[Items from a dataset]
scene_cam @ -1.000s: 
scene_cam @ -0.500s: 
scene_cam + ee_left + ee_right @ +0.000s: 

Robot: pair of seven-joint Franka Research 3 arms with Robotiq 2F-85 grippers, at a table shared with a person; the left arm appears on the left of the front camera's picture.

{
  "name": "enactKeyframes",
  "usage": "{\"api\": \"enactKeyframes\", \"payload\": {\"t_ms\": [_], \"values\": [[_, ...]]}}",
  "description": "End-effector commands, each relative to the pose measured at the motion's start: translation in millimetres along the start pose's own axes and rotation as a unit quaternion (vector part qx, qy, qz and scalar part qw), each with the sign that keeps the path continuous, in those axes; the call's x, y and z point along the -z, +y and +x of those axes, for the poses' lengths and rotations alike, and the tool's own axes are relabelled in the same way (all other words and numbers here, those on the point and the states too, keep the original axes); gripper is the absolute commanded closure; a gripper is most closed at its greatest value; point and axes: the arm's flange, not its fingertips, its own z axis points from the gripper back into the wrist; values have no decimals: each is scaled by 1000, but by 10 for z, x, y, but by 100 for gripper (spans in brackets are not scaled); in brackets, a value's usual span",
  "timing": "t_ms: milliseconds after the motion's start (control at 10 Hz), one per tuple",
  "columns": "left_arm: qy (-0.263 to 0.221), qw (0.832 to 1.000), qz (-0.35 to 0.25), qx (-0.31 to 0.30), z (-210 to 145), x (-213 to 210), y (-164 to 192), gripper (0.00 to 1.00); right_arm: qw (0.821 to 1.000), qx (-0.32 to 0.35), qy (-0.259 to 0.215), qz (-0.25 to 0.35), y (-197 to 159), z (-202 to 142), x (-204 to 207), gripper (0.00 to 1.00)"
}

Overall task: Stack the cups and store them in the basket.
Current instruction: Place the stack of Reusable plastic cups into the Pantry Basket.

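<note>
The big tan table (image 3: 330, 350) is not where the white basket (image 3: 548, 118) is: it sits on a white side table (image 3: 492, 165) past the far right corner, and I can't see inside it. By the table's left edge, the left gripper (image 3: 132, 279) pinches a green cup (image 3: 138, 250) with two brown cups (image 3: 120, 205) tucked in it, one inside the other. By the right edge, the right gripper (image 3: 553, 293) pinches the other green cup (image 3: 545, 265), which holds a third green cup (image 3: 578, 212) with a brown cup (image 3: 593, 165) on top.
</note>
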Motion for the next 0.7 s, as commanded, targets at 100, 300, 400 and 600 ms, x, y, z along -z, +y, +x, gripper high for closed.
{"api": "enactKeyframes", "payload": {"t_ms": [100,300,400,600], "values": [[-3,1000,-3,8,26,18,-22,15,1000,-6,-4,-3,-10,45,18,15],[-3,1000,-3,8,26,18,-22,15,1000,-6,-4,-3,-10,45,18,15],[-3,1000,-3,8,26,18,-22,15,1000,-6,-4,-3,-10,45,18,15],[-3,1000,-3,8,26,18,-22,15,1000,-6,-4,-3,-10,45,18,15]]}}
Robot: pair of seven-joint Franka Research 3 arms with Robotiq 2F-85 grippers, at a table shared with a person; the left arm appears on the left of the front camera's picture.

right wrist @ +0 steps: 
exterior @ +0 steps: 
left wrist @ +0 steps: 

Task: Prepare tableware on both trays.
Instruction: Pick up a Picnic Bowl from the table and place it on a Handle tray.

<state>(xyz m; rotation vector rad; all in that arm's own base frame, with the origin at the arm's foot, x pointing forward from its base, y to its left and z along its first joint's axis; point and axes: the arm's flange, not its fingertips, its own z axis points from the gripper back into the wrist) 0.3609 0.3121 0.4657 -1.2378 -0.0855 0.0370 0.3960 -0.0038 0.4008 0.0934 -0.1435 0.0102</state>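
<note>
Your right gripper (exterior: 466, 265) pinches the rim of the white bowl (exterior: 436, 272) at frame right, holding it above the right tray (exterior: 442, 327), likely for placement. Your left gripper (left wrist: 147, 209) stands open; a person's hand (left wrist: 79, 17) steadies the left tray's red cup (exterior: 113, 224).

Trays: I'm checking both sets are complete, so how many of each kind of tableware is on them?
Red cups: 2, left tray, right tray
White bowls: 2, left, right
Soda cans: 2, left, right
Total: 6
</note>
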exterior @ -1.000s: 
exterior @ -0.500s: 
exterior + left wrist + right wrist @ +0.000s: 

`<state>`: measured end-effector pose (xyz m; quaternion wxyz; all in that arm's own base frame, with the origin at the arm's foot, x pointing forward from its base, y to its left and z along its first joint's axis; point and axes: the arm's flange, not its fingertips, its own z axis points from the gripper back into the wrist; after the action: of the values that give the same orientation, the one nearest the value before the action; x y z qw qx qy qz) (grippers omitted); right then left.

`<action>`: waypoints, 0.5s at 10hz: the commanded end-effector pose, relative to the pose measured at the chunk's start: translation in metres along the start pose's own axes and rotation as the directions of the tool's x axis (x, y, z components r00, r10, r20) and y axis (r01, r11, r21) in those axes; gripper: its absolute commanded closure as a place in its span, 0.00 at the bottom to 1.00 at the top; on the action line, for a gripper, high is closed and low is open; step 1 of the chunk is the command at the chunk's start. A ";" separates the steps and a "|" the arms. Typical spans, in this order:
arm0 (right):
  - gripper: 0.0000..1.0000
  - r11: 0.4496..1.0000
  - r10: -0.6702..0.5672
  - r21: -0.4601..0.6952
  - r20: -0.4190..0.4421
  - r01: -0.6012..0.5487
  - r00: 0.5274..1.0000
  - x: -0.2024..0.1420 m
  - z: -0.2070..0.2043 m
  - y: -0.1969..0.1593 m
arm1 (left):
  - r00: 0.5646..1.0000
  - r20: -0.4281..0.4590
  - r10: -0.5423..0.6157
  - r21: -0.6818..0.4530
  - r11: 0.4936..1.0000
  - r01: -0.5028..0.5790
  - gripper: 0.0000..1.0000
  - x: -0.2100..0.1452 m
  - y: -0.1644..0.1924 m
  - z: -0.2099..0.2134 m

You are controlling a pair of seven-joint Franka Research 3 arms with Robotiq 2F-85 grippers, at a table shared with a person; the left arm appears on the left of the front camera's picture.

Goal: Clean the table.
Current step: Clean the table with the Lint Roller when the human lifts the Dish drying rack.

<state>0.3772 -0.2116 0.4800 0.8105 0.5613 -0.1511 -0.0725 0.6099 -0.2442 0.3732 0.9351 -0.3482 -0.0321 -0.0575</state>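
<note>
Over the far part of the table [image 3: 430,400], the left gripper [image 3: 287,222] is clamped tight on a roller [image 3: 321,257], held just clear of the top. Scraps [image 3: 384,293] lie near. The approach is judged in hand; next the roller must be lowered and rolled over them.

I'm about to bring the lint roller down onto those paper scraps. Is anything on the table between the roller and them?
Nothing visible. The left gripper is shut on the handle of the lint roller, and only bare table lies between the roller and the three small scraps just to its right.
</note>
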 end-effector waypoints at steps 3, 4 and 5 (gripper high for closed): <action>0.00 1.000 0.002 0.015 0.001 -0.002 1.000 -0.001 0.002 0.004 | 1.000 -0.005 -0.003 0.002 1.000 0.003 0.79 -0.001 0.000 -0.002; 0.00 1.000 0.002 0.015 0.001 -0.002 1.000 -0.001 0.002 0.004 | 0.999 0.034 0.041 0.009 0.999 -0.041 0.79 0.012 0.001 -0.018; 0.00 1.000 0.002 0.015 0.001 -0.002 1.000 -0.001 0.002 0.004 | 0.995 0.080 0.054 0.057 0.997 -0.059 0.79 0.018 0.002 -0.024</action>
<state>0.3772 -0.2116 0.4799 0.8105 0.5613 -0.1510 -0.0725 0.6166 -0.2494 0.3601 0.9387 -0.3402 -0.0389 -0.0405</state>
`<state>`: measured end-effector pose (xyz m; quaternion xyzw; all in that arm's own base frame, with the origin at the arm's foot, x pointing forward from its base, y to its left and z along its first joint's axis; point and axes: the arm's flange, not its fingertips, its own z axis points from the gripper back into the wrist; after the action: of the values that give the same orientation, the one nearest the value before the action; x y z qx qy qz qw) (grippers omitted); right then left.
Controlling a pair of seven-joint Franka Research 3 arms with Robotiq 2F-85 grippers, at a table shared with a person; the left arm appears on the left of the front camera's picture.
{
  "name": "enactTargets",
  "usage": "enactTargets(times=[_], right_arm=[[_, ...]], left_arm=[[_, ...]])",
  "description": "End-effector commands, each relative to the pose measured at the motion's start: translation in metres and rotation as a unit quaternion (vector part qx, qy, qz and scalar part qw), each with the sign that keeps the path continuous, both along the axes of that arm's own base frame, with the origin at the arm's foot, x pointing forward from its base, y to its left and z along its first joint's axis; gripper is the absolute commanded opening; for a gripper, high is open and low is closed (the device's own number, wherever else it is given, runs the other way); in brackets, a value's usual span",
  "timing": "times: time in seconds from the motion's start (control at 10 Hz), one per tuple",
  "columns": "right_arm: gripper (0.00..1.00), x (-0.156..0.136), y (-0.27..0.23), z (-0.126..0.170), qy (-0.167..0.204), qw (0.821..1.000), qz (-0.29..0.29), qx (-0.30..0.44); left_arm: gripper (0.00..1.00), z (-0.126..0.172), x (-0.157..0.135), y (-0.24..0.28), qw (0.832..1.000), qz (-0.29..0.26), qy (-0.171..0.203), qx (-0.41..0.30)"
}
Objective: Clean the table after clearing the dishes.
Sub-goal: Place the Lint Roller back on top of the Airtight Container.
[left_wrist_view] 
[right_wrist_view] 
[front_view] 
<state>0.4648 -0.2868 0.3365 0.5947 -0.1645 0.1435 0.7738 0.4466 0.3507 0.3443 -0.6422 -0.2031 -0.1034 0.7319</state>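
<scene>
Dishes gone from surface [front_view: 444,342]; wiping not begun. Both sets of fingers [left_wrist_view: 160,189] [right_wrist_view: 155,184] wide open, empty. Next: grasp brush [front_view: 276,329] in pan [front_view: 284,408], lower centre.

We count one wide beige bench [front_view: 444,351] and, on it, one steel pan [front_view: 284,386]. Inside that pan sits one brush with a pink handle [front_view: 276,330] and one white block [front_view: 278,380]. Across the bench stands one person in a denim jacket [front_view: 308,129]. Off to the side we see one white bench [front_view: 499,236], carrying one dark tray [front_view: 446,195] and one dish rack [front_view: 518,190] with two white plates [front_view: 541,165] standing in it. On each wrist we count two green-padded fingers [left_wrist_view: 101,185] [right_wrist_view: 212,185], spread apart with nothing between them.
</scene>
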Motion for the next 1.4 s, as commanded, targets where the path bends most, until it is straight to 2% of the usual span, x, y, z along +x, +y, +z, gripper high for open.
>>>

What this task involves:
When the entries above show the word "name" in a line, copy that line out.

Answer to the exercise:
  "name": "enactKeyframes",
  "name": "enactTargets",

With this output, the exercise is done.